**TASK REQUIREMENTS:**
Of the entries below, restate word for word only the section that runs from the line with "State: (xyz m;" to the line with "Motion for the", counting both ends.

Data records:
§
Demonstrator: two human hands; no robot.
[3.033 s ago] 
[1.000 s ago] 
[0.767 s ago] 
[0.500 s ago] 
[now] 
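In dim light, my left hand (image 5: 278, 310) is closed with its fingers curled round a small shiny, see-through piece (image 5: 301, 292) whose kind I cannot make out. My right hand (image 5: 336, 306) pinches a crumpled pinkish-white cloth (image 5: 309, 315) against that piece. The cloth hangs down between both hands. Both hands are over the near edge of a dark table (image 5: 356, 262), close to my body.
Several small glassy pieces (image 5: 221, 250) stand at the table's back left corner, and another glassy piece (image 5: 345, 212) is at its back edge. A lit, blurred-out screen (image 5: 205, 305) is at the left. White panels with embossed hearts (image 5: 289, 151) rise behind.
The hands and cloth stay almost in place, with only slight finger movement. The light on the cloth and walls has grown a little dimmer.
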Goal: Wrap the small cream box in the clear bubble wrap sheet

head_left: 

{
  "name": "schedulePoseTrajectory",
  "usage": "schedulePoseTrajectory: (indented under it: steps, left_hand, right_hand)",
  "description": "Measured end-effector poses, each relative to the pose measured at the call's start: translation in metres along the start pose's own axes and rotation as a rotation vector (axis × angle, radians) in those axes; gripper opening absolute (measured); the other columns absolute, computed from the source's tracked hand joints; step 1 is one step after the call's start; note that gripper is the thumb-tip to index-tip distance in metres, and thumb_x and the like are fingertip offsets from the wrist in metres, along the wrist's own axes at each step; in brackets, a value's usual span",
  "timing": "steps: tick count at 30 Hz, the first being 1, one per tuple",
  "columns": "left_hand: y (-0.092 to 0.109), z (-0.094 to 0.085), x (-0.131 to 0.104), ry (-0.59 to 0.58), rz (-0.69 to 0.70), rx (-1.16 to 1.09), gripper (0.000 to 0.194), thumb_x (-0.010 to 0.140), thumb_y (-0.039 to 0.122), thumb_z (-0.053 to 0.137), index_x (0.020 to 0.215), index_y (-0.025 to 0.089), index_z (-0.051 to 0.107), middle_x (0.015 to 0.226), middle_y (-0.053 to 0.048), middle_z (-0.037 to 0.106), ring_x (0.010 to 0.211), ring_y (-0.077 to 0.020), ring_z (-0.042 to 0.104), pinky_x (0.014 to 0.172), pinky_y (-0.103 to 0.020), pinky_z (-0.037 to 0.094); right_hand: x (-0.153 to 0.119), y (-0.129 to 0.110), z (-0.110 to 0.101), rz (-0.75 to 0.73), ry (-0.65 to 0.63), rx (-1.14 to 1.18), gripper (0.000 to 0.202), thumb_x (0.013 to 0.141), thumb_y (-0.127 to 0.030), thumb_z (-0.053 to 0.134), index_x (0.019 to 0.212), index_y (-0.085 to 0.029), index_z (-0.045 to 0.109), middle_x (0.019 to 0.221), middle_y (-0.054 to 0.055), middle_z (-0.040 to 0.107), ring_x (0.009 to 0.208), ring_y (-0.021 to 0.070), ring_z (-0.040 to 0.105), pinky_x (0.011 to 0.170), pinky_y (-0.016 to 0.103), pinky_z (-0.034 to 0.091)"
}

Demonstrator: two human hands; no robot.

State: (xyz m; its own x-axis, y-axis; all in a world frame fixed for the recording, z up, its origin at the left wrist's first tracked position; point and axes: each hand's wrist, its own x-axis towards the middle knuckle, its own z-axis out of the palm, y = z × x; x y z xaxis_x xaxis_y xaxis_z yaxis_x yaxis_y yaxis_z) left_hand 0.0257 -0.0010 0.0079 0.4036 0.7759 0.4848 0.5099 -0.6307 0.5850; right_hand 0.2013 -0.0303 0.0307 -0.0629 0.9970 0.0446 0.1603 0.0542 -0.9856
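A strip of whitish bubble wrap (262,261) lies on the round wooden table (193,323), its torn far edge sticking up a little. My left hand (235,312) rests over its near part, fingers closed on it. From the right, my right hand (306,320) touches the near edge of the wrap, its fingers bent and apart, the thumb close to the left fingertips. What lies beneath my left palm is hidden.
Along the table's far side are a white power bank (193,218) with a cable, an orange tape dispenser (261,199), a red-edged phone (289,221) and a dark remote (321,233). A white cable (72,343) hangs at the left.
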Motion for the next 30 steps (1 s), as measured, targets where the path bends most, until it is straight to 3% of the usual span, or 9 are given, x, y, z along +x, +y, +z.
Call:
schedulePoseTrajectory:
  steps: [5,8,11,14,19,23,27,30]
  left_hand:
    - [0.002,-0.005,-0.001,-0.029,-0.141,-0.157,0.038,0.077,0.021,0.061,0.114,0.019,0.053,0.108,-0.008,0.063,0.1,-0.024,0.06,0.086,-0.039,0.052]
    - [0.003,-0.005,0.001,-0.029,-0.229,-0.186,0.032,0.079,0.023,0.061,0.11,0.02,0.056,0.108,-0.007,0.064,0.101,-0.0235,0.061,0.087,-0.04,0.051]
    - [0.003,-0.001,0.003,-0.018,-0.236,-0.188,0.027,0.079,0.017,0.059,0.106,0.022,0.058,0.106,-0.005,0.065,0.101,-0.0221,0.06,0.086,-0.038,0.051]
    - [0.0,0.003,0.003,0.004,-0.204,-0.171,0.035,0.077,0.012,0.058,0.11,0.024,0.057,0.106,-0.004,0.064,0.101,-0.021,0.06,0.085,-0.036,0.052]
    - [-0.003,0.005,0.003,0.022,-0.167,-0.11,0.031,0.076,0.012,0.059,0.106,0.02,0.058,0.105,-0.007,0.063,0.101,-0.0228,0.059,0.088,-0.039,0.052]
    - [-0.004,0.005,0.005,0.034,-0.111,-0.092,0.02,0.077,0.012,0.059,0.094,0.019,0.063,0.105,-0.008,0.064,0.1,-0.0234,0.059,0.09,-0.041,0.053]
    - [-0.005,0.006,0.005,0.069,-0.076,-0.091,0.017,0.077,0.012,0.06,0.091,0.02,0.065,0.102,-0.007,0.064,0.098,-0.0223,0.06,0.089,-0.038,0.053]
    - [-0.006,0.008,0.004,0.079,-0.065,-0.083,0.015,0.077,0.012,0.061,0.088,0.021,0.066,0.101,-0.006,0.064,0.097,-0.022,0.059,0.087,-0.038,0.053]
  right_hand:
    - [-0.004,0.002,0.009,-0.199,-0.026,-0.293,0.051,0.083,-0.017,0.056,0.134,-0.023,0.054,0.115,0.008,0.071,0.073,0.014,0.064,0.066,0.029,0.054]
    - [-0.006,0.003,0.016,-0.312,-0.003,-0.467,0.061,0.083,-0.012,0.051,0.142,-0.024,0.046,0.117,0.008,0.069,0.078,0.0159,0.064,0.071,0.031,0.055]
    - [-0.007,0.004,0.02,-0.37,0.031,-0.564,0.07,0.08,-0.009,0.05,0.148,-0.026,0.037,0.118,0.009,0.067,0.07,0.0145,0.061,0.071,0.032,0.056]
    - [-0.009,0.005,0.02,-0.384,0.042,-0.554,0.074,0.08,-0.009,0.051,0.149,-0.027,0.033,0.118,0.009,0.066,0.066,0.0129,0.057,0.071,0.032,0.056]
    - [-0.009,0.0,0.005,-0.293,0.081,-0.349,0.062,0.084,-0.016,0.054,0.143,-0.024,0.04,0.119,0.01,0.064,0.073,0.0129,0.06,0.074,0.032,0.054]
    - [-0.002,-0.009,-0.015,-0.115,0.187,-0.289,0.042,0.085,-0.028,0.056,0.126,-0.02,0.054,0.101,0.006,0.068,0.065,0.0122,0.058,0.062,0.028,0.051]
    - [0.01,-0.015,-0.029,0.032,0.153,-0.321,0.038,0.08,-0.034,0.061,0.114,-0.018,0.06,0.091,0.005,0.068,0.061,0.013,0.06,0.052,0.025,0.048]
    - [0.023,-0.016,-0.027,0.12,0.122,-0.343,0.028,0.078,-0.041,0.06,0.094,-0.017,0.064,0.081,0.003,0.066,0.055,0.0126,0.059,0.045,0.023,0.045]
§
**EXERCISE OUTPUT:**
State: (xyz m; its own x-axis, y-axis; all in a world frame fixed for the recording, z up, its origin at the left wrist's first tracked position; point and axes: each hand's wrist, its own x-axis towards the middle knuckle, its own z-axis out of the palm, y = z × x; x y z xaxis_x xaxis_y xaxis_z yaxis_x yaxis_y yaxis_z) left_hand 0.0257 -0.0010 0.0079 0.4036 0.7759 0.4848 0.5099 -0.6307 0.5850; right_hand 0.2013 -0.0303 0.0307 -0.0629 0.9970 0.0446 0.1603 0.0542 -0.9856
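A strip of whitish bubble wrap (262,261) lies on the round wooden table (193,323), its torn far edge sticking up a little. My left hand (235,312) rests over its near part, fingers closed on it. From the right, my right hand (306,320) touches the near edge of the wrap, its fingers bent and apart, the thumb close to the left fingertips. What lies beneath my left palm is hidden.
Along the table's far side are a white power bank (193,218) with a cable, an orange tape dispenser (261,199), a red-edged phone (289,221) and a dark remote (321,233). A white cable (72,343) hangs at the left.
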Motion for the next 30 steps (1 s), as measured, targets where the path bends most, until it is straight to 3% of the usual span, or 9 are given, x, y, z along +x, +y, +z.

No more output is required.